DoD President Budget Procurement / RDTE Justification Book Data Export

What is this?

This repo contains an extract of the public DoD Procurement (P-1) and RDTE (R-1) justification book exhibits submitted by the US DoD Military Departments and Defense Agencies into multiple data formats to allow analysts / users to use their tool of choice when analyzing and/or merging with other data sources.

The extract includes Master Justification Books and Justification Books for:

  • 2013 base budget
  • 2014 base / amended budget
  • 2015 base / amended budget
  • 2016 base budget
  • 2017 base budget
  • 2018 base / amended budget
  • 2019 base budget
  • 2020 base / amended

Unfort, prior to 2013, there were no machine readable files attached to the justification books to extract data from.

What data / formats are available in the repo?

PDF + ATTACHMENTS (xml, xls, etc)

Included in the 0-jbook-pdf folder are the PDF files downloaded from the the DoD / Service budget sites and the extracted attachments (which is where the XML representation of the justificaton books is stored in addition to other attachments used to build the justification book).

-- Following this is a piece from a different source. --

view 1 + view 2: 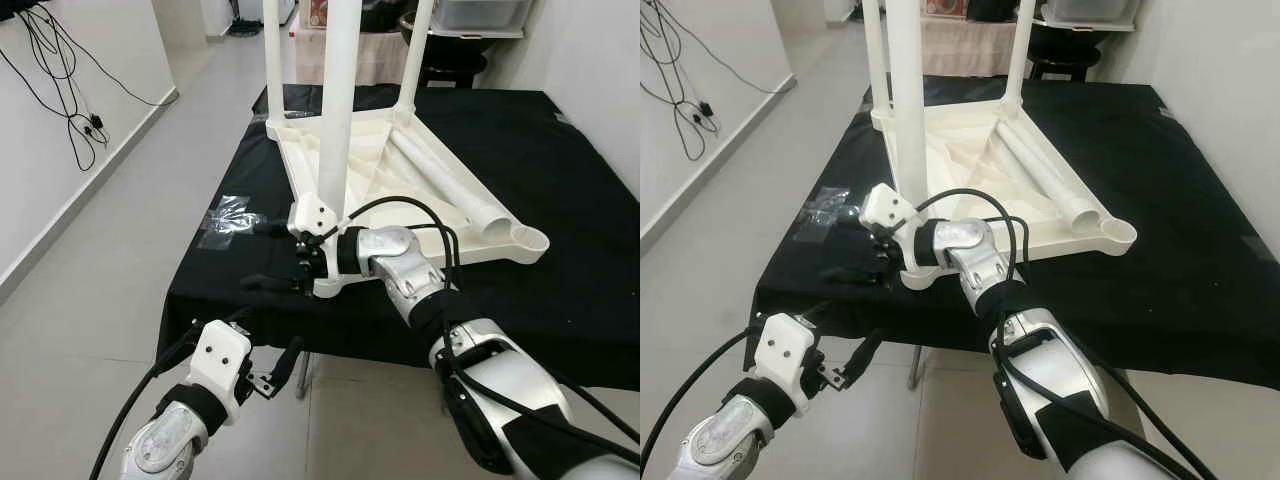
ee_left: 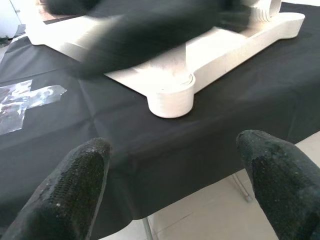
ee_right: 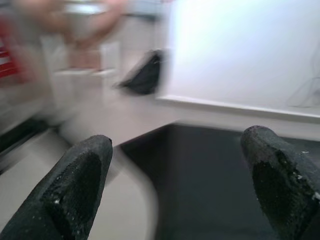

The URLs that were used for the download are included in a JSON file at the root of the 0-jbook-pdf folder "per year".

For example, there is a file [2020]_jbook_list.json that includes the URL that was used to download the files for that year.

0-jbook-pdf

NOTE: In some cases for the older files, the URLs are no longer valid since the sites where the PDFs are hosted have evolved / changed over time. Most of the older files were downloaded when first released and the URL listed would have been the URL at that time.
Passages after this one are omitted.